Comment by solarmist
2 years ago
The most important thing I got from this was from the original Ask post forever ago.
“Thing is, Guess behaviors only work among a subset of other Guess people - ones who share a fairly specific set of expectations and signalling techniques. The farther you get from your own family and friends and subculture, the more you'll have to embrace Ask behavior. Otherwise you'll spend your life in a cloud of mild outrage at (pace Moomin fans) the Cluelessness of Everyone.”
The more diverse the people a guesser interacts with the more dysfunctional, as in not working how they intend, guess behavior becomes. If you need to interact with people who have even somewhat different values guess culture becomes unworkable.

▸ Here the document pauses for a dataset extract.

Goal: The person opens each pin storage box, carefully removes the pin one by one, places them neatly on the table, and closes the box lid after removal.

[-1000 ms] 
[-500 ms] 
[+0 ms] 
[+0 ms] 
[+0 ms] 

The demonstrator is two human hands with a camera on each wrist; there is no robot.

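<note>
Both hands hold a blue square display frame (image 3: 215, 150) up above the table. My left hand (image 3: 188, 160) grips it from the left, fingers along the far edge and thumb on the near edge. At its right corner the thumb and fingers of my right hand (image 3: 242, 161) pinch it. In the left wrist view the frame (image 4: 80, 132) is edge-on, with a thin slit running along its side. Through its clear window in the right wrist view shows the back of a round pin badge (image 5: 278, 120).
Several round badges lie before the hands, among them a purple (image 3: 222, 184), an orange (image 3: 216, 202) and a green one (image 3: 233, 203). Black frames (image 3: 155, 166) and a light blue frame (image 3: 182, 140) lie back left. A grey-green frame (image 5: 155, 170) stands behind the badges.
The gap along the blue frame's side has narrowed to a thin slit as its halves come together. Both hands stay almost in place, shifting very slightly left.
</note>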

It seems the Ask culture's norm is more favorable in welcoming new members whereas the Guess culture's norm is more favorable in building loyalties to the community among members. IMO curiosity and fear are underlying factors of the cultural differences.
An interesting thought exercise is when Ask people somehow happen to live in a Guess culture. It's like all the guess culture members are working with their own cryptography that's not allowed to the newcomer, and when the new person asks for the code, no one can clearly give the code to the newcomer. The code has to be learned by spending enough time with the community members.
Language is one such barrier -- unless you learn it at an early age, it is sometimes almost impossible to master the intricacies of a language. There are also other numerous cultural aspects that take time and effort to learn, which helps the coherence and integrity of the "guess" culture members.
But even in those Guess cultures, there are also people with curiosity and willingness to learn new cultures, which could move the cultures toward the Ask cultures. That's at least what I learned while I studied the 19th and 20th century history of Korea and Japan. They are not always successful in making changes and progresses within the society, but when they do or when the changes come, they are those thriving, by asking questions about the new world and the new norms. IMO this curiosity is the catalyst for the change from a more Guess culture toward a more Ask culture.
On the other hand, there's fear, the fear of the newcomers. IMO that's what drives the Guess culture, and also another powerful motivation that moves a culture toward more "Guess" culture. In US or European politics, you see all these nationalistic movements. As one of the comments said, even in US, the Guess culture is more predominant in the locations where the fear against other ethnic groups is dominant. It's just the correlations, but IMO there's some feedback loop between the fear and the Guess cultures.
In the end, it's easy to see why the Ask cultures would become more dominant: Ask cultures can easily talk to each other and learn from each other, while Guess cultures are exclusive even among themselves, which make them more difficult to learn from others.
Completely agree with the points about fear in guess cultures.
It goes deep too. All the way down to the fear of hearing a ‘no’ answer. So it’s self reinforcing all the way down.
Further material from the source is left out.